GB&I captain Nigel Edwards watched his players slump to a disappointing 17-9 defeat to the United States in the Walker Cup, held at the renowned National Golf Links of America, site of the inaugural Walker Cup match 91 years ago.
It was the American's largest margin of victory since the 18-6 win at Quaker Ridge Golf Club in New York in 1997.
For only the second time in the event's long history, no Scottish players made the team.
Edwards, a tough competitor, does not to lose and said he was very disappointed at the manner of the defeat, hinting that his players gave away cheap holes to the opposition.
"We're all very disappointed," said Edwards. "We didn't do the simple things well. We didn't hole enough putts. We missed greens with wedges, which is very costly, especially where the punishment for short-siding yourself is so severe.
The lads played their hearts out. It's not that they haven't tried.
"The lads played their hearts out. It's not that they haven't tried. We're disappointed because they've had such success this year and in recent years that it makes it all the more disappointing. But I'm sure that they will all learn from the experience and go forward and develop themselves into better players."

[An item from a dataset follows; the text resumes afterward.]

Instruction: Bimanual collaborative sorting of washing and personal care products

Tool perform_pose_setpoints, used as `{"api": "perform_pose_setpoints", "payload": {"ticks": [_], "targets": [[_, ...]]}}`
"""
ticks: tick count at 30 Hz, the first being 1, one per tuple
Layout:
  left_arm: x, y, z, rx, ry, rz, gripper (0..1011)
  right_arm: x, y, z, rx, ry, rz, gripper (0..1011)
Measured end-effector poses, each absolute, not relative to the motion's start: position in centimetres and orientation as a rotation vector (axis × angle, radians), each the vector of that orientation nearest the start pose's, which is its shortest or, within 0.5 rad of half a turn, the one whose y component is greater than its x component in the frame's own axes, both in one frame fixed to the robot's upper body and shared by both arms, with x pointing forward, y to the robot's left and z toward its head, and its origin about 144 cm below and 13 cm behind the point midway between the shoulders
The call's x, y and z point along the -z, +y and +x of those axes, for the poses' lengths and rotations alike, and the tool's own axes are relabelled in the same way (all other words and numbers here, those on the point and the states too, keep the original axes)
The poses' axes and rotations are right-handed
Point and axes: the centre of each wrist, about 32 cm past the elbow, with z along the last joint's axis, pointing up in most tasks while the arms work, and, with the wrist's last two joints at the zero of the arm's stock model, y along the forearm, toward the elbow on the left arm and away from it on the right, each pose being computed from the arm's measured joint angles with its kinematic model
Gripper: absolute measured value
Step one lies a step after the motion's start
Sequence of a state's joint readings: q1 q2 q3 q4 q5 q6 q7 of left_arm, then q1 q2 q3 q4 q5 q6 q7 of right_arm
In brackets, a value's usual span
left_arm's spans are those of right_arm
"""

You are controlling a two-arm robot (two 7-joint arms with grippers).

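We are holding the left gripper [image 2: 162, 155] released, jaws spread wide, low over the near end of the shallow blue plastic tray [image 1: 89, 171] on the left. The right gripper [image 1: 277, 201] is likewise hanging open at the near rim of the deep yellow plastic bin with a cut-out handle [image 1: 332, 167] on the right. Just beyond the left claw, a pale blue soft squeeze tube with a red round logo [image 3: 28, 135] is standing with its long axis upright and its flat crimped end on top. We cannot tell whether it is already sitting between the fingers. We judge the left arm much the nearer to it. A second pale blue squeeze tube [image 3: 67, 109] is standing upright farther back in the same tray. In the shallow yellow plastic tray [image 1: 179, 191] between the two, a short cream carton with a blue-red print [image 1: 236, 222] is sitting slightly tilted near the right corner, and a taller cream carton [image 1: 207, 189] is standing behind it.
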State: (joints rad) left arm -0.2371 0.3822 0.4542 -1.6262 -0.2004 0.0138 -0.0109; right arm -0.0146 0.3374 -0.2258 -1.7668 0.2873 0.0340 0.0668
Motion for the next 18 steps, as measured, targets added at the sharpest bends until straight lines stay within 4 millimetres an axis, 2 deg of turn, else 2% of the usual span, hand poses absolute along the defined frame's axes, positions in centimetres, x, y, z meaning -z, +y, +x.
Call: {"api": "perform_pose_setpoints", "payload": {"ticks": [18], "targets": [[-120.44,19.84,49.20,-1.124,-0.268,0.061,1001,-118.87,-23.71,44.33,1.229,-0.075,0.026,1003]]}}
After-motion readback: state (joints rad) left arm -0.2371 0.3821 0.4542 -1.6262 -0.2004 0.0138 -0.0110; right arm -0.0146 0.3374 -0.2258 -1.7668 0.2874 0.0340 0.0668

Asked whether he would continue as captain, Edwards was brief in his reply. "I think it's up to the R&A to choose who the captain is," he said. "I haven't been asked. But yes, of course, if I was asked, I'd do it. Obviously I'd have to consult with my family because it's such a huge commitment, and obviously with England Golf because I've got a very busy job there, although it does dove tail quite nicely."